The states that comprise the Great Plains and Mountain West are defined by values that perhaps arose from the rugged, inarable land itself: self-reliance, individualism, and resourcefulness. Similar values ground the Republican Party’s current healthcare platform; leaders often speak of “choice,” “flexibility,” and “independence.”
These values, one might argue, are what led most of those states to oppose Medicaid expansion when it first became an option in 2014. Indeed, most are red states, with just a few exceptions.
But those states are also defined by a strong sense of community and helping others. Perhaps that’s part of why four let voters decide on the expansion this year: Idaho, Nebraska, Utah, and Montana.
The initiatives passed in three of the four. Though the states have much in common, they are unquestionably distinct.
Voters approved Medicaid expansion by an overwhelming 61-39 margin.
The expansion will extend healthcare to 62,000 Idahoans, according to Reclaim Idaho, a group that campaigned in favor of it. The state itself placed the estimate even higher, with 91,000 more residents covered by 2020, the first coverage year for expansion enrollees.
Idaho’s expansion will cost the state $10.4 million in its first year, according to the Department of Health and Welfare’s report. It is also expected to receive $179 million from the federal government, bringing the total cost of the expansion to just under $190 million in 2020.
Over the next decade, it will cost the state a cumulative total of $105 million.
Idaho Governor Butch Otter surprised many when he announced his support for the expansion just one week before the election. Earlier this year, Otter attempted to permit the sale of health plans that didn’t comply with the ACA; CMS eventually blocked that move.
Nebraska voters approved Medicaid expansion by a slightly slimmer margin: 53-49.
Legislation authorizing expansion failed in Nebraska six times, each time either failing to pass in the unicameral legislature or being vetoed by the governor. One might say this attempt was lucky number seven.
Economists at the University of Nebraska released a report this year analyzing the effects of a potential expansion in the state. More than 87,000 Nebraskans would gain coverage by 2021, they found. If implemented July 1, 2019, the expansion would cost the state $19.8 million in fiscal year (FY) 2019-20, $32.2 million in FY 2020-21, and $38.8 million in FY 2021-22.
Unique challenges in the state made it a prime candidate for expansion, the report said. With the population concentrated in the easternmost edge of the state, it is difficult for rural communities in the bulk of the state to receive care. And many of its rural residents have experienced injuries on the job: its worker injury and fatality rates are higher than those for the nation overall.
In addition, only 42.6% of Nebraska’s private employers offer healthcare coverage.
By the end of October, the speaker of Nebraska’s unicameral legislature believed it would pass “fairly handily.”
Utah voters approved expansion with 53% of the vote.
Some 150,000 Utahns are expected to gain access to care, according to Utah Decides, a pro-Prop 3 advocacy group. The state will receive more than $800 million from the federal government to fund the expansion, and the state’s portion will come from a 0.15% sales tax increase.
The campaign for expansion in Utah was marked by faith-based messages perhaps more than in any other state. While the Church of Jesus Christ of Latter-day Saints didn’t take an official position on the initiative, some individual church leaders did, and some leading the effort on the ground pointed to their faith as a reason for their support.
Despite being known as a conservative state, only one group fought against Prop 3, the Utah chapter of Americans for Prosperity.
Over the summer, the state asked CMS through a §1115 waiver to expand Medicaid eligibility to adults with income up to 100% of the federal poverty level. That application is pending.
Montana already expanded Medicaid, but a ballot measure that would have continued funding the program by increasing taxes on tobacco products failed with 55% voting against it.
Montana’s proposition differed slightly from the other three.
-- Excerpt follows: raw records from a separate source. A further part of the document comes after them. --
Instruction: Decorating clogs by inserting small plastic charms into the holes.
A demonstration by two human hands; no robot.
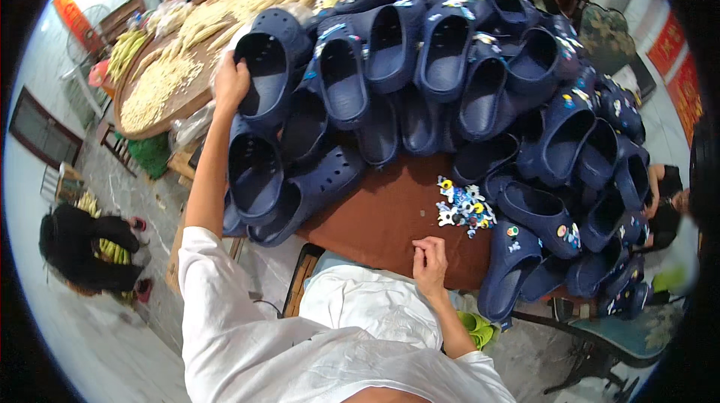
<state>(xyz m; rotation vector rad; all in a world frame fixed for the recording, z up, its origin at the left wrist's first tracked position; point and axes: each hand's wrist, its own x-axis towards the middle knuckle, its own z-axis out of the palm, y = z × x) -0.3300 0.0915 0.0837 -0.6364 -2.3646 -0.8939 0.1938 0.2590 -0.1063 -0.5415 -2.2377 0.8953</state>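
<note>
The left hand (231, 82) is stretched far out over the table and is closed on the rim of a navy clog (264, 73), fingers hooked over its edge. That clog is a dark blue foam shoe with a wide oval opening and a rounded toe, and it lies at the left end of a large heap of clogs (480, 80) of the same colour, several of them dotted with small coloured charms. The right hand (429, 262) is held low near the table's near edge, its fingers curled loosely together; whether anything is pinched in it cannot be told. Just beyond it a small cluster of colourful shoe charms (465, 208) is spread on the brown table (382, 219). Further out, a round tray (161, 88) of pale peeled corn is seen at upper left. Red signs (679, 65) are hung on the wall at right, and another orange-red sign (73, 19) at far left.
</note>
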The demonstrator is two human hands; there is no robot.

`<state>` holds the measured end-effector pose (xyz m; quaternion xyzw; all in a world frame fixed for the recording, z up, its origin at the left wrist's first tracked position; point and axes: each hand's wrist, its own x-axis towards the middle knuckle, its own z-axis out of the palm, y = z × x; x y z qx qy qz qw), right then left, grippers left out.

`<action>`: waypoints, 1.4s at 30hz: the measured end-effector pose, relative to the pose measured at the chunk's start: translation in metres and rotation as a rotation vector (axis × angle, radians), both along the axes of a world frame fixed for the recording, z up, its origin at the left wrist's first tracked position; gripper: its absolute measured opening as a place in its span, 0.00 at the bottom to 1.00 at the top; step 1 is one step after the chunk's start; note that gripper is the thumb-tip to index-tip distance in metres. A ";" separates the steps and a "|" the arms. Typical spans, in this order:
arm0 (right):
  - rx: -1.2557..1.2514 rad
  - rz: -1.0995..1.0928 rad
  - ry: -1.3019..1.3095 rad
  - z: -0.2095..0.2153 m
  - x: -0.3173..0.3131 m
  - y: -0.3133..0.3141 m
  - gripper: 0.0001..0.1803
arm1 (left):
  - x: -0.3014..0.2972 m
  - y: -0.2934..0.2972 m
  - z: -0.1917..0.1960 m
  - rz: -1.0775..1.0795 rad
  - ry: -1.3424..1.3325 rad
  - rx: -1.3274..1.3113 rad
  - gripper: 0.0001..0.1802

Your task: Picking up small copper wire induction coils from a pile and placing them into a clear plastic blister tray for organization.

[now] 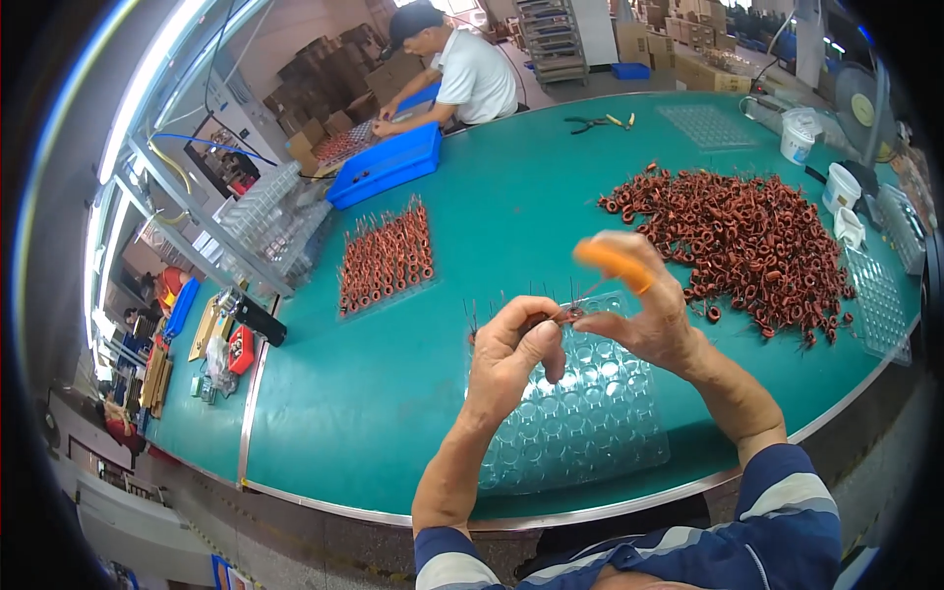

The Treasure State expanded Medicaid through a §1115 waiver in 2015, with coverage beginning in 2016. But that waiver was designed to last only through 2019, unless the state’s legislature decides to renew it.
It hasn’t—at least not yet—so health advocacy groups created a ballot initiative, I-185, that would sustain it through a tax on tobacco products, including e-cigarettes.
The tax would increase the cost of a pack of cigarettes by about $2. Predictably, the tobacco industry spent $17 million combating the measure, more than twice what the healthcare industry, including the Montana Hospital Association, spent advocating for it.
Healthy Montana, the group that led the campaign for I-185, said the measure would prevent nearly 100,000 Montanans from losing coverage. Montana has not increased its tobacco tax in 13 years, the group noted.
The expansion is also good for Montana’s economic health, Healthy Montana said. A report the University of Montana released in April found that the expansion generated thousands of healthcare jobs (nearly 1% of all employment in the state), $1.2 billion in personal income, and $2.6 billion in sales in the state between 2016 and 2020.